Österreicher finden kleine Eishersteller cool
Geht es um die Eisproduktion, ist Österreich europaweit Schlusslicht. Es gibt keine industrielle Fertigung, dafür starten kleine Anbieter durch.
Die jüngsten EU-Zahlen machen es einmal mehr deutlich: Geht es um die Eisproduktion, nimmt Österreich keine Vorreiterrolle ein. 1,87 Mill. Liter werden hier im Jahr erzeugt, eine verschwindend geringe Menge verglichen etwa mit dem Eis-Giganten Italien mit 595 Mill. Litern, auch Deutschland erzeugt 515 Mill. Liter Eis im Jahr.
Der Grund ist einfach: Mit Eskimo hat bereits 1998 der letzte große Eishersteller seine Produktion in Österreich zugesperrt, seither wird die Marke des Unilever-Konzerns aus dem Ausland geliefert. „Industrielle Speiseeiserzeugung gibt es keine mehr“, sagt Nicole Grob von der Lebensmittelindustrie.
Doch Eis aus Österreich erlebt einen neuen Boom, und das nicht nur in kleinen Eissalons. Auch in den Tiefkühltruhen des Handels liegen wieder vermehrt heimische Produkte. Wolfgang Halbauer, mit seiner Frau und seinem Bruder Eigentümer von Valentino Eis im steirischen Deutschlandsberg, hat bereits seit 2006 die Gastronomie mit „handwerklichem Eis“beliefert.
2011 eroberte man mit der Produktion von „Spar Premium“-Eis die Regale des Handelsriesen. „Mittlerweile haben wir 5,5 Mill. Euro in eine neue Produktionsstätte mit mehr als 2000 Quadratmetern investiert und sind vom 3-Mann-Betrieb zum Unternehmen mit 25 Mitarbeitern geworden“, sagte Halbauer. Aus den vier Sorten für Spar Premium sind mittlerweile 50 geworden, auch für Spar Natur pur, Veggie oder Spar Vital – und 30 Millionen Eiskugeln im Jahr. „Im Nachhinein betrachtet war das eine geniale Marktlücke, wir denken bereits über einen Ausbau nach.“
Auch Konkurrent Rewe setzt auf Eis aus heimischer Produktion. Hinter dem Ja!Natürlich-Eis etwa steht die oberösterreichische Biomolkerei Leeb mit der Marke Kremstaler Eismacher.
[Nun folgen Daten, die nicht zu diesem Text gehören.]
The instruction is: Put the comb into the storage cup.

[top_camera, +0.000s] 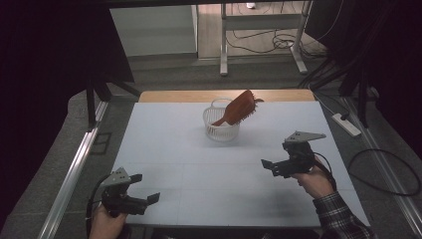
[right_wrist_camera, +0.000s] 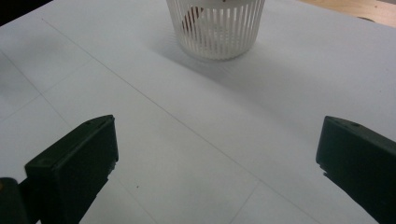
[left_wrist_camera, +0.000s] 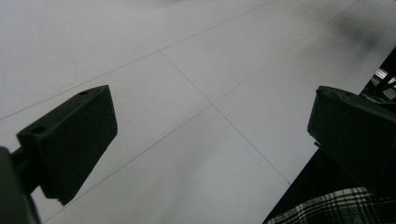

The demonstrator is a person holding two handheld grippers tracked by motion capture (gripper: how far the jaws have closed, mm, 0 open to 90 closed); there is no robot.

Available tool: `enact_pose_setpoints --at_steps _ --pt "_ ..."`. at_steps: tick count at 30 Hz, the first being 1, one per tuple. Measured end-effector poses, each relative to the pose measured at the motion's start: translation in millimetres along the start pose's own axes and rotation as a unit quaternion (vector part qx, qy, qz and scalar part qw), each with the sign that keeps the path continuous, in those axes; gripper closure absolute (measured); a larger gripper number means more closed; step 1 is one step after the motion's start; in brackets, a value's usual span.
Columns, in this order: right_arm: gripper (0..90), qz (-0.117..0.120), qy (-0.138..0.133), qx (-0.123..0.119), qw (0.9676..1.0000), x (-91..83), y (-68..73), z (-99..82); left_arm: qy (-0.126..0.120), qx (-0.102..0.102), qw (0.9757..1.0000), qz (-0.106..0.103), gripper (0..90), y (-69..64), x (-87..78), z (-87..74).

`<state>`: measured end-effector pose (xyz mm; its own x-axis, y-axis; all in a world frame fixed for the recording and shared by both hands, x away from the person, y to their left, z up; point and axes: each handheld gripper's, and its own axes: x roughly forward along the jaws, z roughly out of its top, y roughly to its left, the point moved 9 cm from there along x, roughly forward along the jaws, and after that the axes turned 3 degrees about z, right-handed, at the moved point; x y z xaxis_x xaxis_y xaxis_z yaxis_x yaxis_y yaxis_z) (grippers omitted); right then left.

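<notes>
Table (top_camera: 199, 164): white sheet marked with thin grid lines, filling the centre of the high view; a wooden strip (top_camera: 199, 95) ran along its far edge.

Basket (top_camera: 221, 123): white, slatted, with a loop handle, standing upright in the upper middle of the high view, well apart from both grippers. In the right gripper view it stood at the top centre (right_wrist_camera: 215, 28).

Hairbrush (top_camera: 240, 107): reddish-brown, wooden, standing tilted in the basket, its handle end down inside and its broad head leaning out over the rim toward the upper right.

Left gripper (top_camera: 148, 188): at the lower left of the high view, held in a hand (top_camera: 105, 223) near the table's near edge. Jaws stood wide apart with nothing between them; its own view showed bare table (left_wrist_camera: 196, 93) in the gap.

Right gripper (top_camera: 268, 167): at the right of the high view, held in a hand (top_camera: 314, 182) with a plaid sleeve (top_camera: 343, 219). Jaws spread wide, gripping nothing, pointed toward the basket, with bare table between.
</notes>
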<state>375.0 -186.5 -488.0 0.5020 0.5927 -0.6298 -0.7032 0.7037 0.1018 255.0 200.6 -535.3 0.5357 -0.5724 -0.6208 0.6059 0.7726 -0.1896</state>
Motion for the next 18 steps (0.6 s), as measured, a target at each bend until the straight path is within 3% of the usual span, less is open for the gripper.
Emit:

Das vegane Vegavita-Eis kommt aus dem Eissalon am Schwedenplatz in Wien.
Dessen Besitzer, Silvio MolinPradel, er ist zugleich Sprecher der heimischen Eissalons, sieht österreichisches Eis trotz der geringen Produktionsmenge als höchst konkurrenzfähig. „Was die Qualität betrifft, sind wir europaweit ganz vorn dabei, und Wien ist nach Berlin wohl die Millionenstadt mit den meisten Eissalons.“150 sind es allein in der Hauptstadt, 336 Eissalons zählt man österreichweit, so die Daten der Wirtschaftskammer. Nicht mitgezählt sind Bäckereien und Konditoreien, die im Sommer nebenbei Eis produzieren. „Eissalons liegen im Trend, und das nicht nur in den heißen Tagen dieses Sommers.“Zehn Liter Eis im Jahr esse der Österreicher, weniger als die Schweden (14 l) oder die Amerikaner mit 30 Litern pro Person. Die jüngste Preisexplosion bei Vanille mache im Übrigen auch den Klassiker unter den Eissorten nicht teurer, betont Molin-Pradel. „Vanille ist eine von 400 Zutaten, nächstes Jahr steigt vielleicht der Preis für Pistazien oder der für Himbeeren.“
Und auch die heimischen Bauern lassen sich diesen Trend nicht entgehen. „Bauernhofeis ist ein relativ junges Produkt und hat sich als Nischenprodukt innerhalb der Direktvermarktung in den vergangenen Jahren gut etabliert“, sagt Christian Jochum von der Landwirtschaftskammer Österreich. Speziell in der Qualität der Produkte und der Individualität sieht Jochum die Stärke des Bauernhofeises, selbst Online-Bestellungen seien bei einigen Bauern möglich.